Örneğin; neslini kesebileceği endişesiyle insan veya cinden korkmak. Çünkü bu, sadece Allah-u teala'nın elindedir.

Hastalık, fakirlik veya sakatlık verebileceği zannıyla insanlardan veya cinlerden korkmak da böyledir.

Ölüden veya cansız bir varlıktan zarar geleceği zannıyla korkmak büyük şirktir. Velev ki bu, ölünün hayatta iken yapabileceği şeylerden olsun.

Örneğin; bir ölünün kendisini dövebileceğinden korkması gibi... Bu, büyük şirktir. Çünkü ölünün bunu yapmaya kudreti yoktur.

Bir mahlukattan korktuğundan dolayı ona ibadet etmek büyük şirktir. Örneğin; korktuğundan dolayı bir kişi için kurban kesmek gibi...

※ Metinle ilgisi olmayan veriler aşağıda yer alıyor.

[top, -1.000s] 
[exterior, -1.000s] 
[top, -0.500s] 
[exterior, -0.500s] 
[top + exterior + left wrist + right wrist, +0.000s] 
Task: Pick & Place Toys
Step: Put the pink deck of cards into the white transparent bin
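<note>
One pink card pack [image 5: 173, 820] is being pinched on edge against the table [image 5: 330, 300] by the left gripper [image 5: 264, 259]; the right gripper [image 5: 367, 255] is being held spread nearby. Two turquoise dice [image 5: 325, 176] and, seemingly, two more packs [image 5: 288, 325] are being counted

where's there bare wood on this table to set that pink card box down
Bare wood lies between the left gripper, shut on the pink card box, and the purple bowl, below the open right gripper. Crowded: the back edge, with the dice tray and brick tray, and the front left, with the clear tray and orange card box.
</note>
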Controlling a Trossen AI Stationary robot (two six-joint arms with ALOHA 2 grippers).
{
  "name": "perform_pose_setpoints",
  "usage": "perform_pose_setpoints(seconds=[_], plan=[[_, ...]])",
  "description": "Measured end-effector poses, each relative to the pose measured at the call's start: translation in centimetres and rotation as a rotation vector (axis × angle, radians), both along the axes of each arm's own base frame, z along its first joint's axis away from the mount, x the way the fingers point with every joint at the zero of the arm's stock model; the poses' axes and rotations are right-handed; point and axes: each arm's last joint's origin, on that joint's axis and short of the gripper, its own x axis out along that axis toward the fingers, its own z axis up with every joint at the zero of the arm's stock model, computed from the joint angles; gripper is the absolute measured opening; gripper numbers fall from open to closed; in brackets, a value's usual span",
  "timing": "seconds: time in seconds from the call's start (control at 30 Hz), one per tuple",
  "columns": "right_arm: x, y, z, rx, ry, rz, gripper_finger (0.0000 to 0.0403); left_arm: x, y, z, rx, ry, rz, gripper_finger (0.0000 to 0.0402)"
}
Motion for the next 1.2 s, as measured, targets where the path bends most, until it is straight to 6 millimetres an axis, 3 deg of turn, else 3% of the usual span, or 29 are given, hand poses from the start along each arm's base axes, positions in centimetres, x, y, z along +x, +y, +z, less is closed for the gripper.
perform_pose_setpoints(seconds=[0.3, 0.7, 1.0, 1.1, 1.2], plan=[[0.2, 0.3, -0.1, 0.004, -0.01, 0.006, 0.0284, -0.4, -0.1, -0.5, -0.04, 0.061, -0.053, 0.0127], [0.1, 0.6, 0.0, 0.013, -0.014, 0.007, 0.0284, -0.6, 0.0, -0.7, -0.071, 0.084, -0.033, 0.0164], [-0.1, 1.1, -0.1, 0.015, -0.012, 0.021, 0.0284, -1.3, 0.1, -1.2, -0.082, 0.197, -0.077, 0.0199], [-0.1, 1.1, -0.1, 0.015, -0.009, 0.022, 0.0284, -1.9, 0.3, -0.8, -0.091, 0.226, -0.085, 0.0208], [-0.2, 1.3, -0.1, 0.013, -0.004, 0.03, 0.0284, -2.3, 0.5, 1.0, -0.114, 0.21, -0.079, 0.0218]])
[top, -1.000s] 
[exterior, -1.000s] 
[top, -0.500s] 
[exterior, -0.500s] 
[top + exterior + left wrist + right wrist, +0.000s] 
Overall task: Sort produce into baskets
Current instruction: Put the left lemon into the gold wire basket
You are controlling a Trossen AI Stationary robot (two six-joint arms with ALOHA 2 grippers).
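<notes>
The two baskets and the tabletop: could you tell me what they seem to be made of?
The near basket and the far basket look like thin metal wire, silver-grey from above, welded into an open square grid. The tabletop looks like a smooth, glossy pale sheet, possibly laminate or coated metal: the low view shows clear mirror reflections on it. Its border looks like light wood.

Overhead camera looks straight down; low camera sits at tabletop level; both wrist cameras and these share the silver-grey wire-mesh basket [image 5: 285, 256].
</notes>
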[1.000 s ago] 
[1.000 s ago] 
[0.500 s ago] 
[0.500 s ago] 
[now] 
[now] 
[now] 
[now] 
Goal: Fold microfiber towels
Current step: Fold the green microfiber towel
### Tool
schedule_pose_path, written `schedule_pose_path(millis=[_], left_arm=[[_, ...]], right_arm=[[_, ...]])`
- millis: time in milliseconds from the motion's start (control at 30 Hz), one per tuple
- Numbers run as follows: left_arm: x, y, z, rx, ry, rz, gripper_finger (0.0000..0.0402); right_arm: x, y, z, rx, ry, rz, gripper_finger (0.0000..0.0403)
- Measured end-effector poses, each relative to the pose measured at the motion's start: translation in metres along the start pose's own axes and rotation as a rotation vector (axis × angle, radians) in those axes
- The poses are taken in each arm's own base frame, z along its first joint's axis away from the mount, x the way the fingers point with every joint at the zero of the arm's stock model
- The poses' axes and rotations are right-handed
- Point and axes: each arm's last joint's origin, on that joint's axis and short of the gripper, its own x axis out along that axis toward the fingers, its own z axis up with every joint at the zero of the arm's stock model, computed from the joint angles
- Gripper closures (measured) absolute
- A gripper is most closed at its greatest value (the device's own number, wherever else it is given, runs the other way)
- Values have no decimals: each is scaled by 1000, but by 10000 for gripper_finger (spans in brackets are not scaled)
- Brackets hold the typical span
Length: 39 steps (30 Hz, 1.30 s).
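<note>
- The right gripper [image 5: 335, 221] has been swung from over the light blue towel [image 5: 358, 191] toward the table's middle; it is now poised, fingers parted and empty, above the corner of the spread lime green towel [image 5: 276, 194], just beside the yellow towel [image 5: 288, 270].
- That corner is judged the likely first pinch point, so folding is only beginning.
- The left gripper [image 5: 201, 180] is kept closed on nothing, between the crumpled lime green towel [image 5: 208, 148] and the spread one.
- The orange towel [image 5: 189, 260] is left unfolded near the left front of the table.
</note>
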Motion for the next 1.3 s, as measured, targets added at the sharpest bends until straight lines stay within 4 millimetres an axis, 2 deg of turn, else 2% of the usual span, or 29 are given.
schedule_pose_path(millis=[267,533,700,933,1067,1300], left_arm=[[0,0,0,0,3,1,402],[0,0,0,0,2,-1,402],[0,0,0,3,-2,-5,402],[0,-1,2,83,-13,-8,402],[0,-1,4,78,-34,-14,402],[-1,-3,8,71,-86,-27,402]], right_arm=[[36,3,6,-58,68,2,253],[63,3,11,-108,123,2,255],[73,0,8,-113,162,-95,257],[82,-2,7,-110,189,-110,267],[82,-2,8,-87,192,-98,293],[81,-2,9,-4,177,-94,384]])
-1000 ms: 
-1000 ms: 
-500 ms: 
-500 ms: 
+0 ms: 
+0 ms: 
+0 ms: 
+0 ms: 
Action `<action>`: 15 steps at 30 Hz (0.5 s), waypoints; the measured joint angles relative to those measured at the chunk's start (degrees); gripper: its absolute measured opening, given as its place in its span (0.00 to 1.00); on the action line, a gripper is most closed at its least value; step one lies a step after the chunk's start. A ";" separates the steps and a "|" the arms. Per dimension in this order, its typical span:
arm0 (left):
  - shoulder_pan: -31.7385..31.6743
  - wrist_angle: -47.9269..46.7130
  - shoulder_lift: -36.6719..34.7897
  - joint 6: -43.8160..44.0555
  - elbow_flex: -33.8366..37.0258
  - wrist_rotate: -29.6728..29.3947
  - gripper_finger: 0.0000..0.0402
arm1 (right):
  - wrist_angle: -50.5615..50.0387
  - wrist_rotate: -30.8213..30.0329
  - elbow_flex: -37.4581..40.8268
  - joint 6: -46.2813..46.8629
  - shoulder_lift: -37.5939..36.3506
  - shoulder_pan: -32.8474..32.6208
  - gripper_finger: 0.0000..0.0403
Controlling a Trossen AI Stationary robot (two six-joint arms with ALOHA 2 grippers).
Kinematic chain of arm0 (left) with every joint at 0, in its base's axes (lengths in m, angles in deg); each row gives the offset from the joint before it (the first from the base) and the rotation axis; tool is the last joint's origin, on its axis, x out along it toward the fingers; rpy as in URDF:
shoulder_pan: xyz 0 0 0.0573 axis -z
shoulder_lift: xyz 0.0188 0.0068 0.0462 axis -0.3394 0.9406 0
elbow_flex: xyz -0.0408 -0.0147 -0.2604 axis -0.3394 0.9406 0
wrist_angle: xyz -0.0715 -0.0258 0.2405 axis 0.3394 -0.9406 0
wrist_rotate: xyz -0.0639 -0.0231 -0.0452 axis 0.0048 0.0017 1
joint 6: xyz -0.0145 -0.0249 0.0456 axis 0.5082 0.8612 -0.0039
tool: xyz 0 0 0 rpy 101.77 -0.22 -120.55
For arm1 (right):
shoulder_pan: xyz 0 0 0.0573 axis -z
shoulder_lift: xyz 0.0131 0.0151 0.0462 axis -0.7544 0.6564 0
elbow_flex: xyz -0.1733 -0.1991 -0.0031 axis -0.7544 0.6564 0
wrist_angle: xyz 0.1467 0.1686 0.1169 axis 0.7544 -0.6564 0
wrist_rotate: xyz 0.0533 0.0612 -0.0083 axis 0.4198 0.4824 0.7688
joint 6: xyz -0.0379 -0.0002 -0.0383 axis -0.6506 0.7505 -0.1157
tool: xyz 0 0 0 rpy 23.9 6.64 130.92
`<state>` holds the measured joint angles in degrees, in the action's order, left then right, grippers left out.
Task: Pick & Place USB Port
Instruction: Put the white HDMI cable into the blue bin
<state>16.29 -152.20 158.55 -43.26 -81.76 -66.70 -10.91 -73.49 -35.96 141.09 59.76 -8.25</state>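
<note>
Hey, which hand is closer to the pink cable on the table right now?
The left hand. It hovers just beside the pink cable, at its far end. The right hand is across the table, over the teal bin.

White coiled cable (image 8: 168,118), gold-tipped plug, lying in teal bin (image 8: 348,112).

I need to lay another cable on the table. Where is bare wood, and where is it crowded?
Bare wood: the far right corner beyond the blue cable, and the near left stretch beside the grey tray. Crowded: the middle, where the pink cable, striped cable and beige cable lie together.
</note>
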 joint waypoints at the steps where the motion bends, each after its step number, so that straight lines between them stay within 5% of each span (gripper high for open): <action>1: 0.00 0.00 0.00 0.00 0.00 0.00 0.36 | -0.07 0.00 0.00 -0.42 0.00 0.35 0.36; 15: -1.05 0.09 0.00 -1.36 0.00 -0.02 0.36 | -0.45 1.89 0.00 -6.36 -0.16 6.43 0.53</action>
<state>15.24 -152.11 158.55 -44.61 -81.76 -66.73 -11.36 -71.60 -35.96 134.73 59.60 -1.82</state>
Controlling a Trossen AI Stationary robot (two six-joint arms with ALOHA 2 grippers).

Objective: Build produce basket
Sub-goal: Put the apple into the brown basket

Oturacağı yeni bir evde cinler kendisine zarar vermesinler diye, onların şerrinden korunmak amacıyla cinler için kurban kesmek de büyük şirktendir.

Tevekkül Şirki

Tevekkülün şer-i manası; hayrı elde etmek veya şerri defetmek için Allah'a güvenmektir.

Allah-u teala şöyle buyuruyor:

"Eğer mü'min iseniz yalnız Allah'a tevekkül edin." (Maide: 23)

"Kim Allah'a tevekkül ederse Allah ona yeter." (Talak: 3)

Yalnız Allah'a güvenmek, O'na gönülden bağlanmak, tevhiddir.


Tevekkül aşağıdaki durumlarda büyük şirk olur:

- Sadece Allah-u teala'nın yapabildiği konularda yaratılanlara güvenmek.

Örneğin; yağmur yağması, rızık elde etmek, çocuk sahibi olmak, hastalıktan korunmak ve hastalıktan kurtulmak gibi sadece Allah-u teala'nın elinde olan meselelerde Allah-u teala'dan başkasına güvenmek gibi.

- Ölülere ve cansızlara herhangi bir konuda tevekkül etmek, güvenmek.